6 Charts Showing How The American Middle Class Drowned In Debt Just To Maintain Its Lifestyle
New data suggests that the US is doing everything possible to repeat the 2008 financial crisis.
America’s middle class is sinking further into debt simply to maintain its middle class lifestyle, according to a new report from the WSJ , and its enabler has been none other than the Federal Reserve, which has continued to make borrowing extremely easy thanks to artificially low interest rates that are once again sliding lower.
Meanwhile, as incomes have remained stagnant for nearly two decades, the price of cars, colleges, houses and healthcare have all risen. In order to fill the gap, the middle class is turning to more debt.

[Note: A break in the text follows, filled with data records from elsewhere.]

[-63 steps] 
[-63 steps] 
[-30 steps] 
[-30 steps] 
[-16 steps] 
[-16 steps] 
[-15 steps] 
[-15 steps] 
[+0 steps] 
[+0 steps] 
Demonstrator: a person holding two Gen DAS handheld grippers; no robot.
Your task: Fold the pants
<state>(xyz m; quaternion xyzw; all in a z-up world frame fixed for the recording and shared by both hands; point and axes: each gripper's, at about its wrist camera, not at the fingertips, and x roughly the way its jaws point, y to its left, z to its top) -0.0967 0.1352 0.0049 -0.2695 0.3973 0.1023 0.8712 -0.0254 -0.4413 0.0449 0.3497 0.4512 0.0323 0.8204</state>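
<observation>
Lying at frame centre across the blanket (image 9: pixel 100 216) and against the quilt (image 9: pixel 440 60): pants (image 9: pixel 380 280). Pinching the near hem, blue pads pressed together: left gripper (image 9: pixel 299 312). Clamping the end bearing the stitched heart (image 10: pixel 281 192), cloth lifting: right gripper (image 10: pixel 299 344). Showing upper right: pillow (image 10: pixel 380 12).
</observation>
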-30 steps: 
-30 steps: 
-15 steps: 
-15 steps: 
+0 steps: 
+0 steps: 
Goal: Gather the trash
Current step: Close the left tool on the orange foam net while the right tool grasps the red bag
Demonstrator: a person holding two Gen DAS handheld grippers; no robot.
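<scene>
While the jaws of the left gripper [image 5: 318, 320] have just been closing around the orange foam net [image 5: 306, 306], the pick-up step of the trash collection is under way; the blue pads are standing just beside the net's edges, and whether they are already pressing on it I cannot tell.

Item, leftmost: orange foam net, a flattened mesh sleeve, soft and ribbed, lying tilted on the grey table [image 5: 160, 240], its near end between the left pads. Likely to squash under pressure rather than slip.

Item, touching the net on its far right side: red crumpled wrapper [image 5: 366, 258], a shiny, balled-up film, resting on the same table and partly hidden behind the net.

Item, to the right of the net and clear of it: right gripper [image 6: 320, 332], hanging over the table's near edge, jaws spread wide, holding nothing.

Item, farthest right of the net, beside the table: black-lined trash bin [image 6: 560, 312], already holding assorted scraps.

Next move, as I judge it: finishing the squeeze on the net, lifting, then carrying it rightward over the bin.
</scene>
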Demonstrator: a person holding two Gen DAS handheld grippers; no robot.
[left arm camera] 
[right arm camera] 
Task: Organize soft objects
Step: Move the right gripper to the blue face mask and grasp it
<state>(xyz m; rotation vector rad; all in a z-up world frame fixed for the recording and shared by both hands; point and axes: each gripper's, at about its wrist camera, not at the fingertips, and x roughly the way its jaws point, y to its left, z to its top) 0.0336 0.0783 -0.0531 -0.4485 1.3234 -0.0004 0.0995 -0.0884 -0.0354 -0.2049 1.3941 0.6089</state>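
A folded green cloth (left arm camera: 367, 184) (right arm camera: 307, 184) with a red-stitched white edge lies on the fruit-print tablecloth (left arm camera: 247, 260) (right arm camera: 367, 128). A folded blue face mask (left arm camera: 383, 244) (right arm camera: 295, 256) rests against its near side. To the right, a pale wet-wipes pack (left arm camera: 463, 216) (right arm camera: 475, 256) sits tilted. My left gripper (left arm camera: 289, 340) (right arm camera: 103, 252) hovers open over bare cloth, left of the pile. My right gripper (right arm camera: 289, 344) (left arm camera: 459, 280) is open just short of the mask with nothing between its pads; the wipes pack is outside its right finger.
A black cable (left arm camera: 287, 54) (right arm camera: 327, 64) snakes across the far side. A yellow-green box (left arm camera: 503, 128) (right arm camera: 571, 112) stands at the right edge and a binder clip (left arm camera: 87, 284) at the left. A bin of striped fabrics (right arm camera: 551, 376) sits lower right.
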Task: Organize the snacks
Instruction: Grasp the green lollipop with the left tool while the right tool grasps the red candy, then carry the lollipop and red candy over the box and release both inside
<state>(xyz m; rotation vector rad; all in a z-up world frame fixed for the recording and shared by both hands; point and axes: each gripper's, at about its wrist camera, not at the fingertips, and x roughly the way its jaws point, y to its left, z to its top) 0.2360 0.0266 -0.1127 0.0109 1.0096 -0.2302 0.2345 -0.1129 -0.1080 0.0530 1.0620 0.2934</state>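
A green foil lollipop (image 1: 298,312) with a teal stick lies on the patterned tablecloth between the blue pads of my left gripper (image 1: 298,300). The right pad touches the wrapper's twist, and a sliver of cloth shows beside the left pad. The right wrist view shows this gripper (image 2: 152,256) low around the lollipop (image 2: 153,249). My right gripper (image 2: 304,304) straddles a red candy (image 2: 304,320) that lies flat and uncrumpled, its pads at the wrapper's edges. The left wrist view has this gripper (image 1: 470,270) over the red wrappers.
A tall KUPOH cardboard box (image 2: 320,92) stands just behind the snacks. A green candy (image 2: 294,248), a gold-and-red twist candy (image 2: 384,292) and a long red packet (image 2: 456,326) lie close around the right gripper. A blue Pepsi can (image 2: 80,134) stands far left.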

Consumer debt ex-mortgages – which comprises of credit card debt, as well as auto and student loans – is now at an astonishing $4 trillion, its highest level ever adjusted for inflation, while mortgage debt is rebounding after its post-financial crisis slide. More notably, student debt now totals about $1.5 trillion, exceeding credit card and all other types of debt except for mortgages.
Adjusting for inflation, auto debt is up about 40% to $1.3 trillion and the average loan for new cars is up an inflation-adjusted 11% in a decade, to $32,187. Due to peer to peer lending and tech based banks, unsecured personal loans are also popular yet again.
Amusingly the WSJ describes the rising debt levels as a “vote of confidence in the future”, instead of what it is – a desperate scramble to keep up appearances “for the Joneses” and to be perceived as well off, even if it means having a soaring credit card balance to show for it:
In one sense, the growing consumer debt is a vote of confidence in the future. People borrowing money today expect to have the income tomorrow to pay it back. Consumer debt tends to rise when borrowers feel secure in their jobs.
Of course, if job losses start to occur, the debt load could easily become unsustainable for many borrowers, which would then result in missed payments, delinquent loans and lenders writing off balances.
Some perspective: the median U.S. household income was $61,372 at the end of 2017, which is barely above the 1999 level when adjusted for inflation. Not adjusted for inflation, this number rose 135% over the last three decades – but over the same period, average tuition was up 549% over the same period of time. Healthcare expenditures were up about 276% between 1990 to 2017. Average housing prices were up 188% over those same three decades.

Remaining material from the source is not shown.